The page, set up by Ghonim, is dedicated to a web activist from Alexandria who died in police custody last year.

Abdel-Rahman Samir, another activist present at the meeting, said he believed the two generals had meant that articles of the constitution that needed revising would be identified within 10 days, not that drafting would be completed by then.

An army source said the immediate priority was restoring security and reviving the economy, adding that the two-month target for a vote on the constitution was a “general time-frame”.

The military said on Sunday it had dissolved parliament and suspended the constitution, and would govern the country for a period of six months or until new elections are held.


“(They) affirmed that the army does not want to take power in Egypt and that the civilian state is the only path for Egypt’s progress,” Ghonim’s Facebook page said.
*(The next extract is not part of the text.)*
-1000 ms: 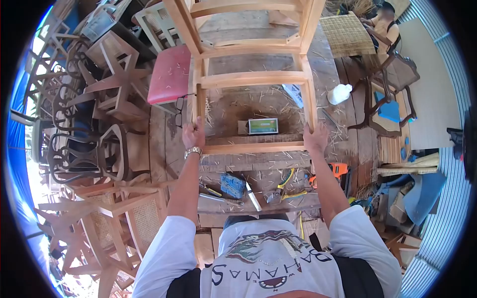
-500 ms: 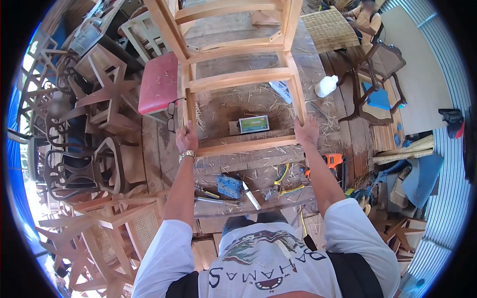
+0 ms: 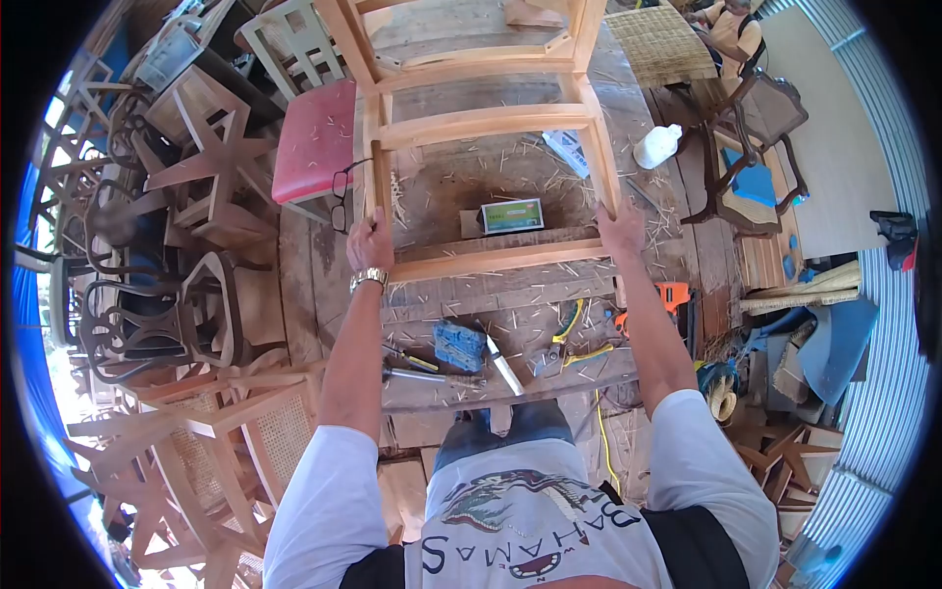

“The army defended the continuation of the present cabinet, saying they were working to change it quickly but that a caretaker (cabinet) was necessary to protect popular interests.” The report said the army would search for all demonstrators who went missing during the uprising based on a list that the youth activists will prepare.

The army also agreed to start a campaign to raise 100 billion Egyptian pounds ($17 billion) in donations to rebuild the country of 80 million people.

It also wanted young Egyptians to set up new political parties.

“The army encouraged youth to start serious steps to establish political parties that reflect their ideas and opinions,” Ghonim’s report said. “The role of the army will be to ensure the democratic transition and protect democracy, and it will not interfere in any way in the political process.”

Egypt’s political life was stunted by emergency laws applied throughout Mubarak’s 30-year rule. The largest opposition group is the previously banned Muslim Brotherhood. (Editing by Alistair Lyon and Tim Pearce)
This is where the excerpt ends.